Draghi calls Erdoğan a dictator: a clumsy reaction?
Commenting during a press conference on the missing third chair when EU Commission President Ursula von der Leyen visited Ankara, Italian Prime Minister Mario Draghi harshly criticised the incident and called Turkey's President Erdoğan a dictator.
Has he only just noticed who Erdoğan is?
Cyprus Mail publishes a commentary by Faisal J. Abbas, editor-in-chief of the Saudi newspaper Arab News:
“Has he only just discovered that the Erdogan regime has transformed Turkey into a dictatorship? Was the arrest or suspension of nearly 45,000 military officials, judges, civil servants and school teachers in 2016 not enough of an indicator? According to the Turkish justice ministry, a total of 128,872 investigations were launched in the past six years over 'insulting the president,' of which 27,717 led to criminal prosecutions, and 9,556 to sentences of imprisonment. ... In this period, 903 young people between the ages of 12 and 17 were put on trial on the same 'charge.' As for suggestions that what happened with von der Leyen was 'insulting to Europe' - I wonder if critics have noticed Turkey's continued intimidation of Cyprus and Greece in the eastern Mediterranean.”
Strengthen Turkey's civil society
Commenting in La Stampa, political scientist Nathalie Tocci is not impressed with Draghi's choice of words:
“If Turkey were really a dictatorship, no material interests could justify improving relations. The fact is, however, that we have an interest in opening a new chapter with Turkey precisely because it is not a dictatorship.

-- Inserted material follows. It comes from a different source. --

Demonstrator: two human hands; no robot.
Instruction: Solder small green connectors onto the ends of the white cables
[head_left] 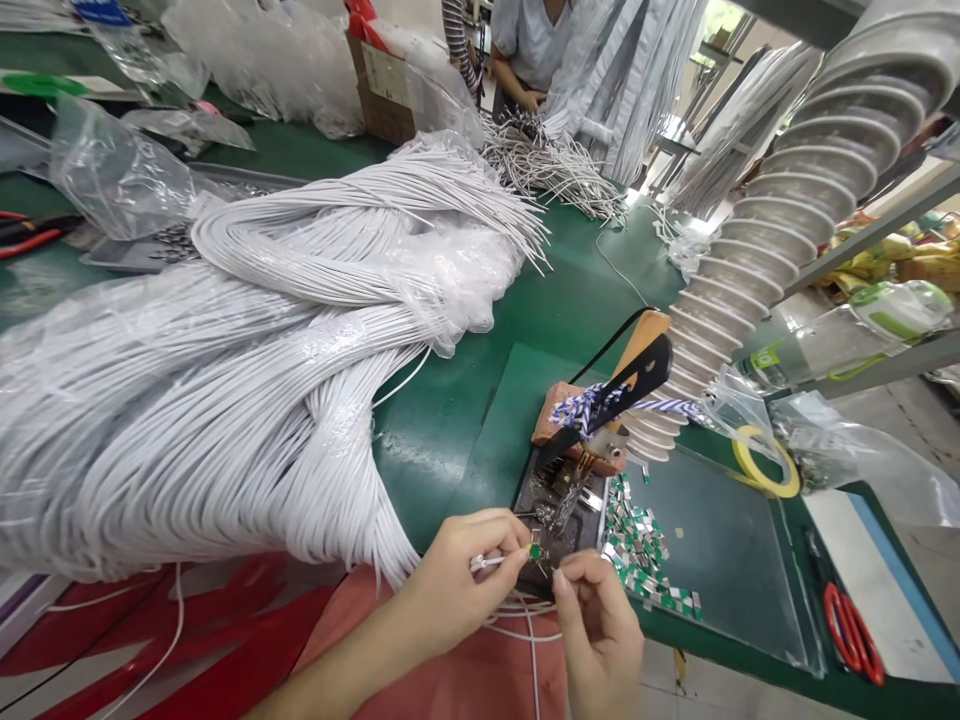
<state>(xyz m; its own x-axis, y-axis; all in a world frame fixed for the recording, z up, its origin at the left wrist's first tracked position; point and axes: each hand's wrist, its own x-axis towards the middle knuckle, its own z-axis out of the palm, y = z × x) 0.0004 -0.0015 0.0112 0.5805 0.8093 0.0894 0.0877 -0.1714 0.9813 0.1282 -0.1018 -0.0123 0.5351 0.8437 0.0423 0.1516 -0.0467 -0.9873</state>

It is a country where authoritarianism has gradually solidified, but in which society continues to show incredible signs of democratic resilience. ... This civil society urgently needs a solid connection with Europe. But that is precisely what it has been denied, both because Europe has slammed doors in its face and because of the authoritarianism and nationalism of its leadership .”
Yetkin Report criticises what it sees as rash interpretations on the European side:
“The main problem is that the biased Europeans are trying to blame the protocol issue between their own representatives on Turkey by implying that the Turkish president snubbed the revered von der Leyen both diplomatically and as a woman. ... That Mario Draghi is ignoring the personal feud between the two EU leaders and calling Erdoğan a 'dictator' goes hand in hand with this prejudice. The root of the problem that has come to light with the protocol incident is double standards. It is the EU that purports to defend values and principles while putting its own interests first.”